Assim, e assumindo o objetivo democrático de defesa da Escola Pública, urgem medidas como:
- A aprovação de uma Lei de Financiamento da Educação que estabeleça regras claras e competências neste domínio para todos os graus e níveis de ensino;
- A gestão democrática das escolas e o envolvimento, nos níveis adequados, dos diversos intervenientes;
- Um quadro de autonomia verdadeira, sendo reconhecido às escolas, essencialmente no plano pedagógico, o poder de decidir em questões essenciais e estabelecer regras próprias numa perspetiva de autogoverno e num contexto de responsabilização;
- Uma rede escolar adequada às necessidades das populações, composta por escolas cuja dimensão também seja fator de humanização;
- Um quadro de referência que contribua para uma educação verdadeiramente inclusiva;
- A garantia de recursos humanos adequados, quer em quantidade, quer em formação, sejam docentes ou não docentes, incluindo técnicos especializados;
- A existência de boas condições de trabalho e estabilidade para todos os profissionais das escolas;
- A realização de uma adequada reorganização curricular, na sequência de um amplo debate social e político, assim como a alteração do regime de avaliação dos alunos devendo esta ser continuada;
- A aposta na investigação científica, como investimento num futuro de progresso e desenvolvimento;
- A reorganização da rede do ensino superior por critérios que não sejam os economicistas e da estrutura e organização dos cursos, libertando-os da matriz de Bolonha;
- A criação de uma ação social escolar que constitua fator de discriminação positiva, num quadro de gratuitidade de frequência de todo o percurso educativo e escolar, incluindo o ensino superior.

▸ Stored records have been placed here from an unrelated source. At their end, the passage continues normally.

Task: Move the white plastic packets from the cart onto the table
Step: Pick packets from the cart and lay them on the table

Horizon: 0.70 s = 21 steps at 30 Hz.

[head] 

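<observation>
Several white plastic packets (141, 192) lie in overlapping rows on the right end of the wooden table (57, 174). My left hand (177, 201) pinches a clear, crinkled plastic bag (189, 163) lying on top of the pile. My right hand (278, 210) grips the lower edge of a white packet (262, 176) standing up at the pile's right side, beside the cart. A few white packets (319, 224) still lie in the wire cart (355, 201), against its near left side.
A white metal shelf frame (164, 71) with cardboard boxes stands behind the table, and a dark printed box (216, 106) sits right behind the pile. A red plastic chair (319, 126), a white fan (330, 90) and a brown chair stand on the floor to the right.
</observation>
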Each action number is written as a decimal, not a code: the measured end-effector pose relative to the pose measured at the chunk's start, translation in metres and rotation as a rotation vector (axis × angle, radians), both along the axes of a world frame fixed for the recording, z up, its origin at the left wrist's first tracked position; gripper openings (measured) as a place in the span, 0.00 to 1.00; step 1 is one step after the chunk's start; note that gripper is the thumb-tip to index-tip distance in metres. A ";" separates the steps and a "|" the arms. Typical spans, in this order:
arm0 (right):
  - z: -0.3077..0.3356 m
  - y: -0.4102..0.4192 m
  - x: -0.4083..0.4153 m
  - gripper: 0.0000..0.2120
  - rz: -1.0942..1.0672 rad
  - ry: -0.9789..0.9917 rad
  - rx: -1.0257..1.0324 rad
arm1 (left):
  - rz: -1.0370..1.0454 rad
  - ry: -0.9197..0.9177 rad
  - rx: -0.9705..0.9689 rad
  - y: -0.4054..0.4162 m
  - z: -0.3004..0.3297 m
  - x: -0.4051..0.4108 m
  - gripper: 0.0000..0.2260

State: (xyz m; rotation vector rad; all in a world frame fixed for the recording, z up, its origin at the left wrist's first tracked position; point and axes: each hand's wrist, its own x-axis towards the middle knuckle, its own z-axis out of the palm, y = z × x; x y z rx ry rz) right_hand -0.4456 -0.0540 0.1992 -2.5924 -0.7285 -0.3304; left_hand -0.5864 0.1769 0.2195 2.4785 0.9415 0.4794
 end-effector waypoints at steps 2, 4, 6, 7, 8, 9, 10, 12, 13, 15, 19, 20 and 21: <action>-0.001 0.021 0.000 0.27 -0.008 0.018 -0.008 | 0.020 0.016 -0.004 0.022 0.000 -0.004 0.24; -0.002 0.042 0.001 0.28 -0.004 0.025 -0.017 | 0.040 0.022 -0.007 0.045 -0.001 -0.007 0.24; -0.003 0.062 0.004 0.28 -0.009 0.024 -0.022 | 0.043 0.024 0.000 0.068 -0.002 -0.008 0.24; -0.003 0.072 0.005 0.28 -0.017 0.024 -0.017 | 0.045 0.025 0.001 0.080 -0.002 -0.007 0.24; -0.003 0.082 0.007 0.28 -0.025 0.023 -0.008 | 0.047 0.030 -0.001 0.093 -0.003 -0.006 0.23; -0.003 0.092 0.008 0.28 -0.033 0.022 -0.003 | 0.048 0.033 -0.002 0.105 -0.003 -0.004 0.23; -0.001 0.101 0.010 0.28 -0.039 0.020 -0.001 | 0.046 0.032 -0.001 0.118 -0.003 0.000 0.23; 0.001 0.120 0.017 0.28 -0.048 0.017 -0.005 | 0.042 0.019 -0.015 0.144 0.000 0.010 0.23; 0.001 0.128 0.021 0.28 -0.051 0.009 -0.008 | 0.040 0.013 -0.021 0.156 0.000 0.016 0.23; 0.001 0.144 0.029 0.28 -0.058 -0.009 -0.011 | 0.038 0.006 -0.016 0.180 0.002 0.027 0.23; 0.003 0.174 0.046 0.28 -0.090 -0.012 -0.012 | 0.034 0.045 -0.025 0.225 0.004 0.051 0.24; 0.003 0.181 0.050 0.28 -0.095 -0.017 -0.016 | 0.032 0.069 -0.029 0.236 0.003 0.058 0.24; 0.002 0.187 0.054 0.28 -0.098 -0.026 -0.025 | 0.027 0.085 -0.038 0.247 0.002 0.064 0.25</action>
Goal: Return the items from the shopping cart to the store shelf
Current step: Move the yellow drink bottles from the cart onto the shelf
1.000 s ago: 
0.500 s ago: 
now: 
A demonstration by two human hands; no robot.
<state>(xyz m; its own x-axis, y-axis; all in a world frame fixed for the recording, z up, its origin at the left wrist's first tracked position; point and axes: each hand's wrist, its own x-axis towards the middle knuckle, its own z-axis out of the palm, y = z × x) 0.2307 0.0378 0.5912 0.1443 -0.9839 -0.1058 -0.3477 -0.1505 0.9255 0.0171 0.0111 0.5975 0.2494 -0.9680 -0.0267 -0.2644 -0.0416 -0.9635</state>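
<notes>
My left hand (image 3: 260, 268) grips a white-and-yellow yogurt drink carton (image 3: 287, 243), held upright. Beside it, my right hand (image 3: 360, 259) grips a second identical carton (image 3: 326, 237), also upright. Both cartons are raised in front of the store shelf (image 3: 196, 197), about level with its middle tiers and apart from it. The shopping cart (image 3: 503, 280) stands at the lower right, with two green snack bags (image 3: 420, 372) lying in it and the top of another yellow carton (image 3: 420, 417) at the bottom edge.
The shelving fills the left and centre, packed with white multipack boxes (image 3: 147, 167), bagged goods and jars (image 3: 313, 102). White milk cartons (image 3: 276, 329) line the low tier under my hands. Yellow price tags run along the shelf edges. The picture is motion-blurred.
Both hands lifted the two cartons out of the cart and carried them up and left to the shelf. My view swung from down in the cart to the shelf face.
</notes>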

Estas são, sem esgotar a listagem, medidas fundamentais de uma política alternativa, patriótica e de esquerda na Educação.
A Escola Pública, como o país, não resiste mais às políticas de direita que a agridem continuadamente, pelo que se torna indispensável correr com o governo que a destrói. E sendo verdade que a demissão deste governo não é condição suficiente para que se alterem as políticas, ela será sempre uma condição necessária que não pode ser adiada.